I believe this truck may have only fan, mounted on a fan clutch . . . ?

In other words, I don’t think it even has a dedicated condenser fan

“What is making you even worry about this? Perhaps it always was this way?”

Hmm . . .

P0128 from day one . . . doubtful, in my opinion

The check engine light is/was almost certainly on, so there might be a problem getting the car smogged/inspected

And you know the truck isn’t getting up to proper operating temperature in a timely manner . . . perhaps not at all. So fuel is being wasted

The truck seems to run fine other than it uses alot of gas and it seems to lack power.
Everyone I have talked to said that with the engine running cold all the time will cause greater gas useage and could cause a drop in horse power. That is really the only reason why I am worried about the issue.
I know its better than running too hot lol.
The truck could have always been like that . its very possible, I’ve only owned it for about a month .
Its just super puzzling and driving me crazy .

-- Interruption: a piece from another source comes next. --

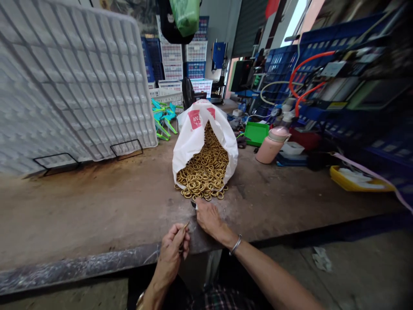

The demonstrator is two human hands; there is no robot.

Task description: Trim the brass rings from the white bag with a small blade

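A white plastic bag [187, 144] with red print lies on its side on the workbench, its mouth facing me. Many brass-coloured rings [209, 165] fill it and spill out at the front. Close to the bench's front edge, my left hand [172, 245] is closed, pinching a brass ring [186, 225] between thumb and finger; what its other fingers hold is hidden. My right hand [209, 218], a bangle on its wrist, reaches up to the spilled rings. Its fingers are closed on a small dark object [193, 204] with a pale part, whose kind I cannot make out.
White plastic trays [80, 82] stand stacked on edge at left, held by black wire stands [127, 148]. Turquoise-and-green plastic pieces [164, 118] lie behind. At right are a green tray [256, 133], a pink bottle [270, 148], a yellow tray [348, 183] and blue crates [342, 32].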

And yes it only has one fan mounted to the fan clutch. I bought a brand new fan clutch and had it replaced also.

How is the coolant getting to the radiator if the thermostat is closed? A 195F thermostat should be closed at 160F. Is there noticeable circulation when the engine is cold? The thermostat should not allow coolant to go to the radiator until operating temperature.

I’m not really sure? A good friend of mine took the radiator cap off when the truck has been sitting overnight so it wasn’t ran for a long period of time and everything was cold. And then had me start the truck and he was looking for circulating Coolant and he said there was no Coolant circulating from a cold start . supposedly that told him the thermostat was not stuck open. I’m not to car savy so I apologize if I’m.not making to much sense on explaing myself lol… But anyways that’s why I ruled out the thermostat because of the test he did he said the thermostat was not the issue .

Some wild thoughts . . .

This truck doesn’t by chance have an incorrect radiator . . . too large . . . installed?

This is the standard fan clutch for ac

http://www.rockauto.com/catalog/moreinfo.php?pk=1793692&cc=1353620&jnid=506&jpid=0

This is the standard fan clutch if you DO NOT have ac

http://www.rockauto.com/catalog/moreinfo.php?pk=1793664&cc=1353620&jnid=506&jpid=1

Which one do you have?

The fan clutch I bought was WITH A/c my truck DOES have air conditioning so that’s the one I got.
As for the incorrect radiator I never thought about that … Is there a way to tell if it’s the wrong radiator just by looking at it?

Possible you have a defective temp gauge. Go buy a thermometer, start the engine and let it warm up. U can leave the cap off, it won’t hurt it. If the thermometer reads above 160, U know its the gauge. Simple as that. Coolant doesn’t circulate if the thermostat is closed. That’s said and done.

Which temp sensor was replaced; the dash gauge sending unit or the engine management ECT sensor?

Any chance there could be 2 issues here; a flaky gauge along with a flaky ECT sensor or circuit?